The 2023 Motorcycle Cannonball is well underway as we write this on September 18, 2023. In fact, it’s just about in the middle of this year’s event, which started on September 7 and runs through September 24, 2023, as the participants make their way all 3,800 miles from Virginia Beach, Virginia to Oceanside, California.
For those unfamiliar, the Motorcycle Cannonball is a grueling endurance event that pits riders and their antique motorcycles against whatever route the organizers have planned to get across the US. It’s a biennial event, although the scheduling ended up moving to odd-numbered years during the course of the pandemic.
Dale’s Wheels Through Time Museum has been involved since the very first Cannonball back in 2010, as Matt Walksler relates in this video. His dad, Dale, ran in the very first Motorcycle Cannonball on a 1915 Harley.
While WTT isn’t officially running a bike in the 2023 Cannonball, they’ve got the next best thing: Matt’s friend, Gary. He’s riding a 1928 Harley-Davidson JD that Matt sold him in 2022, and that he bought just so that he could compete in the next Motorcycle Cannonball.
In this video, we get a little bit of everything: A capsule history of the event, a look into what it takes for riders to go the distance, and of course the anticipation and tension of wondering where the heck Gary is. If you’ve ever worked on an older motorcycle—never mind an antique, like these—then you can probably imagine the mechanical strain of doing 300 to 400 miles a day on backroad courses plotted by the organizers.
That is, of course, on top of that heady cocktail of exhilaration, concentration, and worry (there’s always at least a little) that the riders must feel as they complete each leg of the journey. It’s fun, and it’s cool—but these antique machines come with antique machine problems. (Where is Gary, anyway?)

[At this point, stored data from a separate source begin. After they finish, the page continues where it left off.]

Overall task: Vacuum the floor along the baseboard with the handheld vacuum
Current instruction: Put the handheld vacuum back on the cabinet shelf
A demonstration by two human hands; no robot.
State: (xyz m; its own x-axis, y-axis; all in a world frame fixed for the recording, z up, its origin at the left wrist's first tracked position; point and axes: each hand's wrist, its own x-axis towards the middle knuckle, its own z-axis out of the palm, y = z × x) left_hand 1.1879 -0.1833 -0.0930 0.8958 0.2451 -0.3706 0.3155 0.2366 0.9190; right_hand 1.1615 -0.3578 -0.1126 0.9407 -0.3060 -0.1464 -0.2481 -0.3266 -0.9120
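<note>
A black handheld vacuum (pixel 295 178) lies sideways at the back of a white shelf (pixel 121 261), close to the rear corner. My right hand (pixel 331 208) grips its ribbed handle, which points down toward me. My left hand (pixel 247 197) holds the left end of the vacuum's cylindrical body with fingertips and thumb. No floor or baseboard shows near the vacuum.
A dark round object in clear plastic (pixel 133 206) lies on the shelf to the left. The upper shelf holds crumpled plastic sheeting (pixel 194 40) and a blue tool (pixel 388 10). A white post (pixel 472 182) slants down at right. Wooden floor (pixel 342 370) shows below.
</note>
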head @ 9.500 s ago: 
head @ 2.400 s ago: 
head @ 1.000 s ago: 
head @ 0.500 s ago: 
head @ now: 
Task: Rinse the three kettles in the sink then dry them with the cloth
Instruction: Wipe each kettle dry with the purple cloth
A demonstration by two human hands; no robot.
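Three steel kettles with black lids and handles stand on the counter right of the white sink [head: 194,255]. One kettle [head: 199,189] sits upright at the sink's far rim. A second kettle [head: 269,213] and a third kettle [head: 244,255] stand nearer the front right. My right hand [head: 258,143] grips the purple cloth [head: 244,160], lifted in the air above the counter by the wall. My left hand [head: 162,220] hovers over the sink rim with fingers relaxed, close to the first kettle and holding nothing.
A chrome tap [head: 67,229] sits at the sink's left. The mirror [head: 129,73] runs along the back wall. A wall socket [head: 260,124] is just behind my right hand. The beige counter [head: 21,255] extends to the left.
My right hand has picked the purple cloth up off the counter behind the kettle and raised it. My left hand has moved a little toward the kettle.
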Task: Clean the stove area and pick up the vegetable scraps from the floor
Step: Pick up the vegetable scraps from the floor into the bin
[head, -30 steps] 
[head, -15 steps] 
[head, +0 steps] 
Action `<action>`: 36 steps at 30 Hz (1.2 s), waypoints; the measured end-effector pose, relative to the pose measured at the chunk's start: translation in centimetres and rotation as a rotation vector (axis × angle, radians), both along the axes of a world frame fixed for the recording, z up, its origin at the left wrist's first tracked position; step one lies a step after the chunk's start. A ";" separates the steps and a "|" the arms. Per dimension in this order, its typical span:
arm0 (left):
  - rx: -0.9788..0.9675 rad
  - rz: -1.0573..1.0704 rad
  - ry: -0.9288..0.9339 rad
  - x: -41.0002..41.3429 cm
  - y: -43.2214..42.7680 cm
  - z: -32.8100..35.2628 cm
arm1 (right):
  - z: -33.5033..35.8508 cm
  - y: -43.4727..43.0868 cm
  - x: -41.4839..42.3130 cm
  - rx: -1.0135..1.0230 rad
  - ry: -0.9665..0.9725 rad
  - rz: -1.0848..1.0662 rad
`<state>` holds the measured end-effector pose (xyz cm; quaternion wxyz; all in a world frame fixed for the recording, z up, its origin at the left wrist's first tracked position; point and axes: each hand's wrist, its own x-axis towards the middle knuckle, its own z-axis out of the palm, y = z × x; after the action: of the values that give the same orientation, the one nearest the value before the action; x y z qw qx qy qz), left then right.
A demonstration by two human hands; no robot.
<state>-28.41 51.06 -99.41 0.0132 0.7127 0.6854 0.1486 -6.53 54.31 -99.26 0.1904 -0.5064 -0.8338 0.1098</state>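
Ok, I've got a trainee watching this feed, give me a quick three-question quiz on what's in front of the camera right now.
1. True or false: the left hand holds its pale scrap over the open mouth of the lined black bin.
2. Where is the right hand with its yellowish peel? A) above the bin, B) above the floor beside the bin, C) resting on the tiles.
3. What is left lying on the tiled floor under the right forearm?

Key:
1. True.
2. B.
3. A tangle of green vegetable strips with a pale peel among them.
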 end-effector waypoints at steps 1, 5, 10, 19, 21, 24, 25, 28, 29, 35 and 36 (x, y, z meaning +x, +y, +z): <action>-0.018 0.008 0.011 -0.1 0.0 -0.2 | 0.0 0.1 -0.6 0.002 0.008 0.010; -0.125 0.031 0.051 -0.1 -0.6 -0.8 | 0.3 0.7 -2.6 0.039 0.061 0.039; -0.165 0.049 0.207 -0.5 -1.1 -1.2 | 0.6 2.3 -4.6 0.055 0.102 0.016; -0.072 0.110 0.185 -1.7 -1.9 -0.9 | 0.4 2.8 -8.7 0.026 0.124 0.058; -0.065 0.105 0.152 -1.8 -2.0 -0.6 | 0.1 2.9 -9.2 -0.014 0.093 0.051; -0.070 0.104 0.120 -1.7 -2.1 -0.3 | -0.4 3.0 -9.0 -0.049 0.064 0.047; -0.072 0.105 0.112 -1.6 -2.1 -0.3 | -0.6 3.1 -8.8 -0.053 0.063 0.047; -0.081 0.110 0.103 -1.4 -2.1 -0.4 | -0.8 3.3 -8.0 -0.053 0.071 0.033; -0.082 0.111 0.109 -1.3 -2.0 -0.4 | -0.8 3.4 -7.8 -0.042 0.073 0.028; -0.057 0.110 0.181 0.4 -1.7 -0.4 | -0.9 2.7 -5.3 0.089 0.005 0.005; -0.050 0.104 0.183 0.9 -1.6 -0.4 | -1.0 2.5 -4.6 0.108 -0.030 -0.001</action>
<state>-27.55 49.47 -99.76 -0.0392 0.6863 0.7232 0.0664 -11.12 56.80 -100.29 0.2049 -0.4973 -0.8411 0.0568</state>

Well after many other riders have pulled in, spent their required 30 minutes at the Wheels Through Time stop, and then started off on the next leg of the day’s route, Gary finally makes it to the Museum. It turns out that his clutch hasn’t been working correctly, pretty much since the start of the Cannonball. He managed to nurse it the 160 or so miles to the Museum, but Matt is somewhat surprised that he made it that far.
Taking the clutch cover off, it seems that the single nut that holds the clutch in place was completely missing. There was clearly no way that the bike was going to make it much further, so Matt got to work fixing what everyone hoped was the problem. After installing and properly tightening down a new nut, they started it up and Matt even hopped on a 1915 Harley to escort his buddy Gary back onto the next leg of the Cannonball.
For a daily update on how the 2023 Motorcycle Cannonball is going, the organizers are updating the official event Facebook page with videos, photos, and written posts from the road. We’ll include a link in our Sources so you can see the latest.
They’re also posting each day’s scores as PDF files so you can follow your favorite riders and machines as they go. As of Stage Nine, which went from Garden City, Kansas to Colorado Springs, Colorado on September 17, you may be happy to know that WTT’s friend Gary Brace on his 1928 Harley-Davidson JD is hanging tough in 25th place.
The majority of participants are riding a variety of antique Harley-Davidson and Indian bikes. As of the scoring for Stage Nine, only four bikes out of the top 25 aren’t either Harleys or Indians.
For the curious, those are a 1917 Henderson G ridden by Brian Pease in third place; a 1926 Rudge Special Four-Four ridden by Andy Babister in 10th place; a 1929 Scott Flying Squirrel ridden by TJ Jackson in 11th place; and a 1924 Henderson Deluxe ridden by Wade Mueller in 20th place.
The top two bikes right now are a 1909 Indian Single (which is also the oldest bike running in this year's competition) ridden by Todd Cameron in first place, and a 1911 Harley-Davidson Single ridden by Dave Currier in second place.